Check each line of the entries below for the string "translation"; copy every line where it appears.
--- START ---
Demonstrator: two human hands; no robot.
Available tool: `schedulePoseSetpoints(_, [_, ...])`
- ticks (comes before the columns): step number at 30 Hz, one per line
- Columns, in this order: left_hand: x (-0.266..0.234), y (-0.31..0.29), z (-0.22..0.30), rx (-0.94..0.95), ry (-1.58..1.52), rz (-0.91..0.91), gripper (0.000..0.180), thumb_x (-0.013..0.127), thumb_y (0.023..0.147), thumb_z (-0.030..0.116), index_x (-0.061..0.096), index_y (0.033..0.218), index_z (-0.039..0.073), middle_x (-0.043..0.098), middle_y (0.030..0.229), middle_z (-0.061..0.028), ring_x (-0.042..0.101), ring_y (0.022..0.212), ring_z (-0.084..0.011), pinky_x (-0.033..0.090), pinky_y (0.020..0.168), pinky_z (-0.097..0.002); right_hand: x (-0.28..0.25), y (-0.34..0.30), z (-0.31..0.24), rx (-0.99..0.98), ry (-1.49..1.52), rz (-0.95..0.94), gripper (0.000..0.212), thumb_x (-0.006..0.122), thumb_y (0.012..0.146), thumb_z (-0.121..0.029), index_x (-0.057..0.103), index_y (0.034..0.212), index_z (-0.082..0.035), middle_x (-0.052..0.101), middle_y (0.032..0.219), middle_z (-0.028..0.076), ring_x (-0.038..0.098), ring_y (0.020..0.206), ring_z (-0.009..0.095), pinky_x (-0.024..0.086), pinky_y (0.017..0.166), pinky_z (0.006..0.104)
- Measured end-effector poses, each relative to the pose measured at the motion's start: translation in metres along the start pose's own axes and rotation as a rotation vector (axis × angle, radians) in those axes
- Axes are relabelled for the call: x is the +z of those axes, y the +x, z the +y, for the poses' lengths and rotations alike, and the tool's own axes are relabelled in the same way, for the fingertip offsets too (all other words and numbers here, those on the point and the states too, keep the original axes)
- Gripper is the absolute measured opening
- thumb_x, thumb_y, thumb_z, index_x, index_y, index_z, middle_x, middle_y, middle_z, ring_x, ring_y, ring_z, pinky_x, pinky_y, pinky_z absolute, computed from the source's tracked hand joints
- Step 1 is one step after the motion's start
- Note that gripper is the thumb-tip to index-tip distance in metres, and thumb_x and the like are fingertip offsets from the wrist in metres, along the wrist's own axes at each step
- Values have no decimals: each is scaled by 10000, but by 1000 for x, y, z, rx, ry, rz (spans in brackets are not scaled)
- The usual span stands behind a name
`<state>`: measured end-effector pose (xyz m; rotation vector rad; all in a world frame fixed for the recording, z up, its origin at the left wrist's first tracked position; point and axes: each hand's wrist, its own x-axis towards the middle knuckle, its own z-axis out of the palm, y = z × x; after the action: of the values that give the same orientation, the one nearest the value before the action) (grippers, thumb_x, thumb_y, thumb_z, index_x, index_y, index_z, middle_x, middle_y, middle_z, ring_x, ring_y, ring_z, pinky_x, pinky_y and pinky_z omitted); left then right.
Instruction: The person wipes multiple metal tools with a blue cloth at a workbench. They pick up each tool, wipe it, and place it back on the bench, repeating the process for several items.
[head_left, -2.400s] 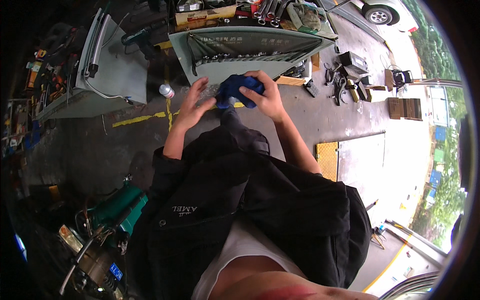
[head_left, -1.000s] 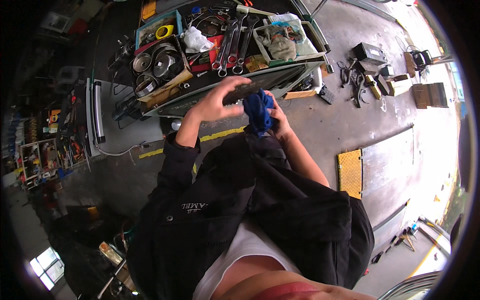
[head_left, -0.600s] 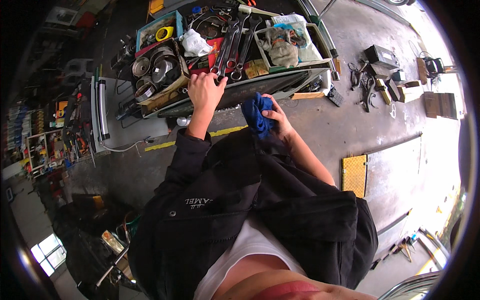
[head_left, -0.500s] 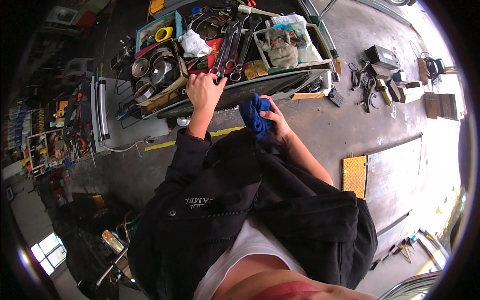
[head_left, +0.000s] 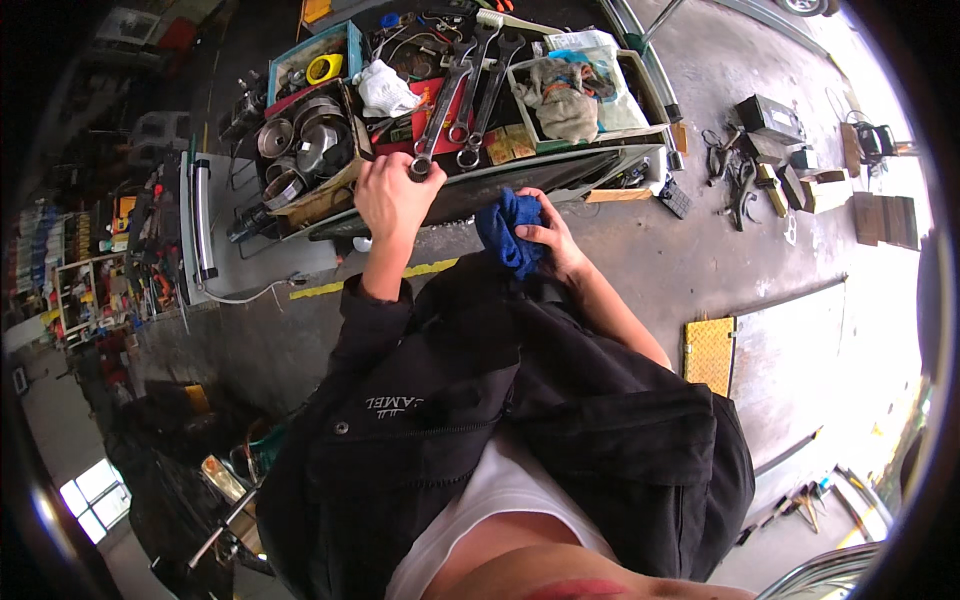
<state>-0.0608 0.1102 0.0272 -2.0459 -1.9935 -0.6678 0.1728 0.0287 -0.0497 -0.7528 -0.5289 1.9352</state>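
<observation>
My left hand [head_left: 396,195] grips the near ring end of a long combination wrench [head_left: 436,125], fingers closed around it at the front edge of the cart tray. The wrench's far end still lies among the other tools. Two more wrenches [head_left: 487,105] rest just to its right, on and beside a red sheet [head_left: 428,105]. In front of my body, my right hand [head_left: 553,240] holds a bunched blue cloth [head_left: 510,230], thumb pressed on it, apart from the wrench.
Left of the wrenches sits a cardboard box [head_left: 350,165] of metal cups and rings, with a blue bin [head_left: 318,60] behind it holding a yellow tape measure. A white tray [head_left: 655,112] with rags and gloves stands at right. A yellow plate [head_left: 709,356] lies on the floor.
My left hand has drawn the wrench toward me and slightly left, bringing its ring end over the tray's front edge. My right hand stays nearly still with the blue cloth.
</observation>
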Motion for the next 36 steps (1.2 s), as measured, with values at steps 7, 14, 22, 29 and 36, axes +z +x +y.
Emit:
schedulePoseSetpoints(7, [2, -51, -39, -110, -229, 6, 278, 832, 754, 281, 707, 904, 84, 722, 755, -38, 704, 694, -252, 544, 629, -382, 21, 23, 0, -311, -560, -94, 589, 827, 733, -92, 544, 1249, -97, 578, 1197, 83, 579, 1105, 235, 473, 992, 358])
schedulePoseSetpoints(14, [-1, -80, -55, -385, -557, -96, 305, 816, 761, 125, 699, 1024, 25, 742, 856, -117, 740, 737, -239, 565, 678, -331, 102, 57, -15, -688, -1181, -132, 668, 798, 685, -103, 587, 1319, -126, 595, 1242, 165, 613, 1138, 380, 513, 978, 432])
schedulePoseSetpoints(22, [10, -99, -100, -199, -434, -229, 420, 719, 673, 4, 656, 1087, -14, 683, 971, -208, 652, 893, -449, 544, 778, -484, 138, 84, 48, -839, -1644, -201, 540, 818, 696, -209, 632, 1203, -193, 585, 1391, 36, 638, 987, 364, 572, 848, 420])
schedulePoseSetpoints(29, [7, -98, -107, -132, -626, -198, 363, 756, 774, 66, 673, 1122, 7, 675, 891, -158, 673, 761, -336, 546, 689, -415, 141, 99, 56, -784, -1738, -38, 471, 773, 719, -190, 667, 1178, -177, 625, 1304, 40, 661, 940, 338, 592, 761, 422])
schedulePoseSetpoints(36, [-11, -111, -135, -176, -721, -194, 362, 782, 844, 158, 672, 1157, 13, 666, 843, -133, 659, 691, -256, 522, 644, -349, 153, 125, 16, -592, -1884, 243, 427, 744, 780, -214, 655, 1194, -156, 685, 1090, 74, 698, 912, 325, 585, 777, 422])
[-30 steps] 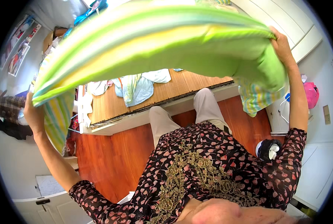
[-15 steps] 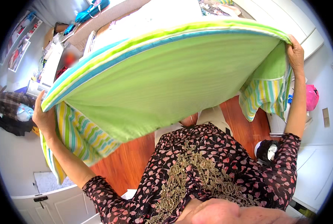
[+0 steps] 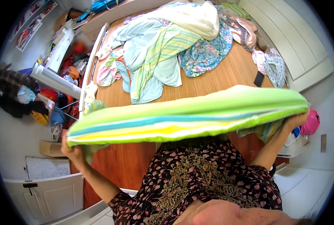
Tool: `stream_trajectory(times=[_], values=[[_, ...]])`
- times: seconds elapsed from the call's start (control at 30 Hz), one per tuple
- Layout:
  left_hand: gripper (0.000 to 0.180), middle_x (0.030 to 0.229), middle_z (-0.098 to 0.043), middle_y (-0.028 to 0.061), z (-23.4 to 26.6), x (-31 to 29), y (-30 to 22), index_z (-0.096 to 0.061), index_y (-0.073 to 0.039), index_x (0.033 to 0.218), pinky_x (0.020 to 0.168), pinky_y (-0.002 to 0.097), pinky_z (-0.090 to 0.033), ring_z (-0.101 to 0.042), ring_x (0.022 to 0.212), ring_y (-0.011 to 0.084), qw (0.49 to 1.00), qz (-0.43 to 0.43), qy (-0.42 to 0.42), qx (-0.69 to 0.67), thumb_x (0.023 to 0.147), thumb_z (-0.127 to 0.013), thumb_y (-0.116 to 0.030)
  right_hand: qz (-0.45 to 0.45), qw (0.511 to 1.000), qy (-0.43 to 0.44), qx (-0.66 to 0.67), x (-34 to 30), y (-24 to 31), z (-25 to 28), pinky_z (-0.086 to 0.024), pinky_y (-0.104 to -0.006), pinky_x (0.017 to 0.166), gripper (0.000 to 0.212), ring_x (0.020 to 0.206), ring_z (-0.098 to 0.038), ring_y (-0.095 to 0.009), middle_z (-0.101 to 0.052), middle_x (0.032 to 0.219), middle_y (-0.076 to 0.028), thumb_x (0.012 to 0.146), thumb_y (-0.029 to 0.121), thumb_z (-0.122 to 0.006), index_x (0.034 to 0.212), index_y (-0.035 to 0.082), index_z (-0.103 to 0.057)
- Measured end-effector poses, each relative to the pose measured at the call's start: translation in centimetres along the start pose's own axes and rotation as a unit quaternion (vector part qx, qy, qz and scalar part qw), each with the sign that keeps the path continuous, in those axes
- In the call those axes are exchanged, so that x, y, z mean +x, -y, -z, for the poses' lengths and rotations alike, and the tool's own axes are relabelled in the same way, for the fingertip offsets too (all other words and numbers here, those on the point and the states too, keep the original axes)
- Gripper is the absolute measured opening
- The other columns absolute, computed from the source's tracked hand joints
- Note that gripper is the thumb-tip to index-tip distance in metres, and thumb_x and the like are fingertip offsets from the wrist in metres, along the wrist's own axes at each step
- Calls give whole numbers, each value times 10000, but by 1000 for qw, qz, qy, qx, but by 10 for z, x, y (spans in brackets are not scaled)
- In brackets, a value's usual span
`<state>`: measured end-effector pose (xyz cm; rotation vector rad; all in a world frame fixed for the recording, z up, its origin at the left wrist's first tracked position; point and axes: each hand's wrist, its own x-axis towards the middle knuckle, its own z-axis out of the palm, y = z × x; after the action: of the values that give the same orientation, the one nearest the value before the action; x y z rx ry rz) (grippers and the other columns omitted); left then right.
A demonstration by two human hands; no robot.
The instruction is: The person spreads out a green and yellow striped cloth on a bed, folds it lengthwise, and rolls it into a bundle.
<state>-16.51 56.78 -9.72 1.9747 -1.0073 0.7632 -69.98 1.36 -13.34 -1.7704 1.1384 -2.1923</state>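
A green bed sheet (image 3: 189, 110) with blue, yellow and white stripes along its near edge is stretched across in front of my body, blurred by motion. My left hand (image 3: 73, 150) is closed on its left end. At the right end, my right hand (image 3: 297, 119) grips the sheet, its fingers partly hidden by the cloth. Striped parts of the fabric hang below both ends. Beyond the sheet stands a bed with a wooden-slat mat (image 3: 219, 77).
Rumpled bedding (image 3: 152, 52), a blue floral cloth (image 3: 208, 54) and a dark flat object (image 3: 259, 79) lie on the bed. A white cabinet (image 3: 290, 41) stands at the right. Clutter fills the left side near a white door (image 3: 49, 195). A pink bag (image 3: 312, 123) is at right.
Both hands have come down with the sheet, which was raised and spread wide. It now hangs lower and flatter, and the bed behind it shows.
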Motion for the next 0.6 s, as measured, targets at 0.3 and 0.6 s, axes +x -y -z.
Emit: stream_trajectory(times=[0.3, 0.6], values=[[124, 661, -563, 80, 46, -36, -8, -570, -40, 789, 523, 288, -440, -562, 569, 198, 980, 56, -11, 189, 778, -668, -117, 109, 992, -43, -48, 70, -15, 10, -495, -339, 742, 218, 849, -605, -228, -637, 955, -106, 846, 187, -582, 979, 17, -615], [345, 985, -594, 165, -127, 181, 157, -568, -70, 1116, 783, 398, -460, -582, 924, 317, 934, -23, 217, 282, 811, -631, -219, 441, 816, 294, -231, 132, -92, -331, -465, -408, 826, 325, 989, -579, -322, -607, 1079, -150, 894, 317, -577, 1112, 77, -592]])
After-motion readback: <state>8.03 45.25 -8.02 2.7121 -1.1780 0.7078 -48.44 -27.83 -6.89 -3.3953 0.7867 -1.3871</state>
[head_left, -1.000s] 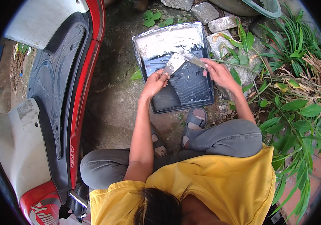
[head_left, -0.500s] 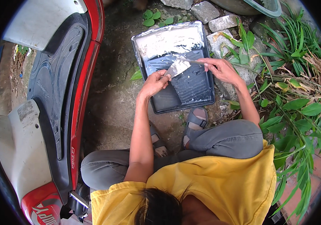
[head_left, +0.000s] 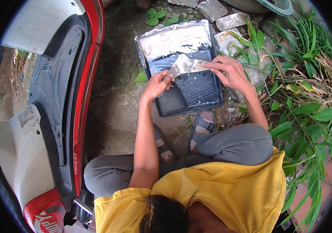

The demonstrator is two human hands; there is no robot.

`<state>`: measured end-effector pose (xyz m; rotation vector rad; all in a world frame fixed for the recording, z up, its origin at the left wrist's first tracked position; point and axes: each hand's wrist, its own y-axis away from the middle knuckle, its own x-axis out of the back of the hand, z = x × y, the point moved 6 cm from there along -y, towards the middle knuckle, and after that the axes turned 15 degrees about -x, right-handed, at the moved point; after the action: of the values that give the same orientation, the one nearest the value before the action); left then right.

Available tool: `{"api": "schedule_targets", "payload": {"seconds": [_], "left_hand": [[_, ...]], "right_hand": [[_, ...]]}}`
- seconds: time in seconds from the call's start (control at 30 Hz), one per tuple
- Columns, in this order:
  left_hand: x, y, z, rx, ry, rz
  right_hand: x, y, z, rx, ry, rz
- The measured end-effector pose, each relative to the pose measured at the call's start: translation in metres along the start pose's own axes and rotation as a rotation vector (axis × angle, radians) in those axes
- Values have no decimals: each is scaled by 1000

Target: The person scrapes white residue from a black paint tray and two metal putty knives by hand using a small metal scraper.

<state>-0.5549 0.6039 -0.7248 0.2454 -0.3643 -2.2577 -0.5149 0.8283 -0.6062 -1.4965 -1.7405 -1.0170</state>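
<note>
Over the black paint tray (head_left: 203,93) I hold two flat scrapers smeared with white paste. My left hand (head_left: 159,83) pinches one scraper (head_left: 172,71) by its edge, near the tray's left side. The fingers of my right hand (head_left: 230,73) are closed on the right end of the other scraper (head_left: 192,65), whose broad face is turned up. A lump of white paste sits at its left end, where the two scrapers meet or overlap. Thick white paste (head_left: 173,40) coats the far part of the tray, with streaks on the ribbed slope.
A red and grey motor scooter (head_left: 88,89) stands close along my left. Broken stones (head_left: 232,22) and leafy plants (head_left: 307,112) border the tray on the right. A large basin rim (head_left: 278,8) shows at the far right. My sandalled feet (head_left: 204,123) are just before the tray.
The scraper in my right hand has turned from edge-on to showing its broad, paste-smeared face. My right hand has shifted slightly; my left hand has moved slightly left.
</note>
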Motion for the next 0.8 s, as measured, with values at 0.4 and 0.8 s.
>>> {"api": "schedule_targets", "payload": {"seconds": [0.4,0.8], "left_hand": [[1,2,5,76,144,-17],[-3,3,10,59,134,-14]], "right_hand": [[-28,17,-3,-107,-295,-85],[-17,15,-7,-31,-36,137]]}}
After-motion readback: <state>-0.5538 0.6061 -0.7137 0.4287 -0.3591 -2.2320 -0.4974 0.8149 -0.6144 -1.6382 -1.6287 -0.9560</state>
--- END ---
## Task solution
- Measured end-effector poses, each relative to the pose measured at the motion's start: translation in metres along the start pose's own axes and rotation as a rotation vector (axis × angle, radians) in those axes
- Measured end-effector poses, each relative to the pose measured at the call's start: translation in centimetres along the start pose's own axes and rotation as a unit quaternion (vector part qx, qy, qz and scalar part qw), each with the sign that keeps the path continuous, in those axes
- The measured end-effector pose, each relative to the pose measured at the call's start: translation in metres along the start pose's own axes and rotation as a rotation vector (axis × angle, radians) in those axes

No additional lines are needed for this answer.